[[ Supplied information, beginning ]]

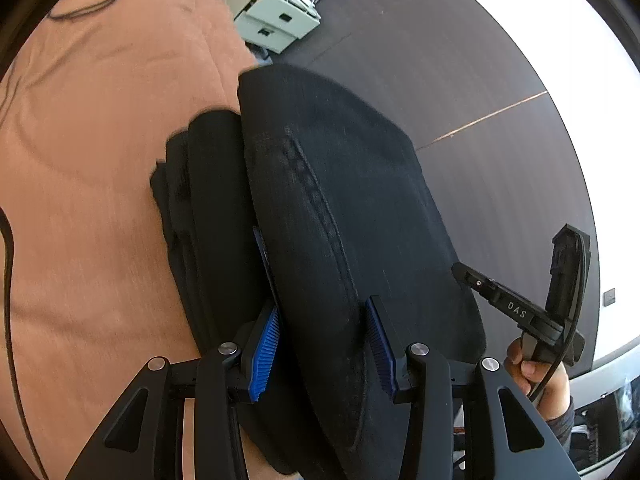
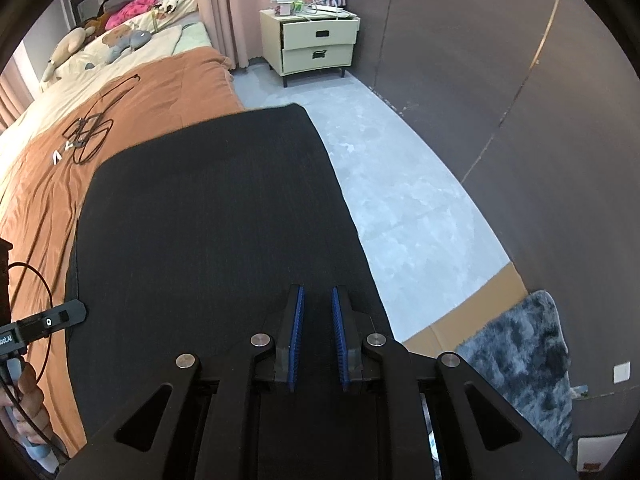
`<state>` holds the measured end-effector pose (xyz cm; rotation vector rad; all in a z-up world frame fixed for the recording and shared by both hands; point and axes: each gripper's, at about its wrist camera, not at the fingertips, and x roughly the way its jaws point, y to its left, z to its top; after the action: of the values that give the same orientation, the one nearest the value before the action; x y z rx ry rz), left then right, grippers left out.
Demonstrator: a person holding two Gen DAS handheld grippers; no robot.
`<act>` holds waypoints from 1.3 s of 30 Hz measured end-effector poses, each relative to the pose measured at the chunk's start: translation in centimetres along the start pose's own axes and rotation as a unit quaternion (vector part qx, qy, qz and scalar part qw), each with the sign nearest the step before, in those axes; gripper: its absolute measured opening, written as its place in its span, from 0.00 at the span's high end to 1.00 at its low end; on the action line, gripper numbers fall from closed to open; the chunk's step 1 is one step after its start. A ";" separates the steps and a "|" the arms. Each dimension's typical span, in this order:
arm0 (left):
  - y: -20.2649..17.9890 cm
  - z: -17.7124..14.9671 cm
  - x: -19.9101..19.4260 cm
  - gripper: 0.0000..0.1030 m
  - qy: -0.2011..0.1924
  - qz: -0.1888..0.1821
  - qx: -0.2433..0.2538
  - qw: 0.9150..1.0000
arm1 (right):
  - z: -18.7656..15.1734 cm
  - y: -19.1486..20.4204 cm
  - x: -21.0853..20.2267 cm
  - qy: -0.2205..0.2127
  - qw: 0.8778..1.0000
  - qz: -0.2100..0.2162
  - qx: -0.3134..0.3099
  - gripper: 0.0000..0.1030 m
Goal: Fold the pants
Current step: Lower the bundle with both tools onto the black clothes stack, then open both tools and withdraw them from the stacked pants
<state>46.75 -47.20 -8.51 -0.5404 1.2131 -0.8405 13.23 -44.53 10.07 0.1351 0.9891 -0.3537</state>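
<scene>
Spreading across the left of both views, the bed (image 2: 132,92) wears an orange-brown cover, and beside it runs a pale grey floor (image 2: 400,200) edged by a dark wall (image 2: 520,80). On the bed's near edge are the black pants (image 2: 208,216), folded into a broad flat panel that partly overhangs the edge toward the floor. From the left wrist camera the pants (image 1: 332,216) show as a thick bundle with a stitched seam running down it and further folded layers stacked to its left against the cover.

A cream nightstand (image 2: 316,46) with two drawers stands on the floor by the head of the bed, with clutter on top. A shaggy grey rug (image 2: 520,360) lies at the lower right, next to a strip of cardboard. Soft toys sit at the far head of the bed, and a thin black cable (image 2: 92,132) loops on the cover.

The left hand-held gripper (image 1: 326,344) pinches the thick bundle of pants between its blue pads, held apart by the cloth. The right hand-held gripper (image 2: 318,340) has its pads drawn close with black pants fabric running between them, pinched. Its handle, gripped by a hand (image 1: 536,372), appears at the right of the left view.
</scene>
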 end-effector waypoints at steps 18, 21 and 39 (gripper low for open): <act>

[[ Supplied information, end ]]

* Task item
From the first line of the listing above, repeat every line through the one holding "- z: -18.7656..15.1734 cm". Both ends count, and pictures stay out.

* Solution below
`<state>` holds the measured end-effector pose (xyz cm; rotation vector rad; all in a z-up world frame fixed for the recording and shared by both hands; point and axes: each gripper's, at about its wrist camera, not at the fingertips, and x roughly the way its jaws point, y to its left, z to its top; after the action: of the values that give the same orientation, the one nearest the value before the action; x y z rx ry rz), left then right, grippers left out.
Demonstrator: a person holding two Gen DAS handheld grippers; no robot.
`<act>` holds waypoints from 1.3 s of 30 Hz measured end-effector poses, each relative to the pose measured at the chunk's start: translation in centimetres along the start pose's own axes and rotation as a unit quaternion (vector part qx, qy, qz and scalar part qw), each with the sign nearest the step before, in those axes; gripper: its absolute measured opening, written as its place in its span, from 0.00 at the span's high end to 1.00 at its low end; on the action line, gripper numbers fall from closed to open; the chunk's step 1 is one step after its start. A ";" separates the steps and a "|" the arms. Each dimension's typical span, in this order:
arm0 (left):
  - y: -20.2649..17.9890 cm
  - z: -17.7124..14.9671 cm
  - x: -19.9101..19.4260 cm
  - gripper: 0.0000..0.1030 m
  - qy: -0.2011..0.1924
  - qz: -0.1888..0.1821
  - qx: -0.2433..0.2538
  - qw: 0.9150..1.0000
arm1 (right):
  - z: -18.7656..15.1734 cm

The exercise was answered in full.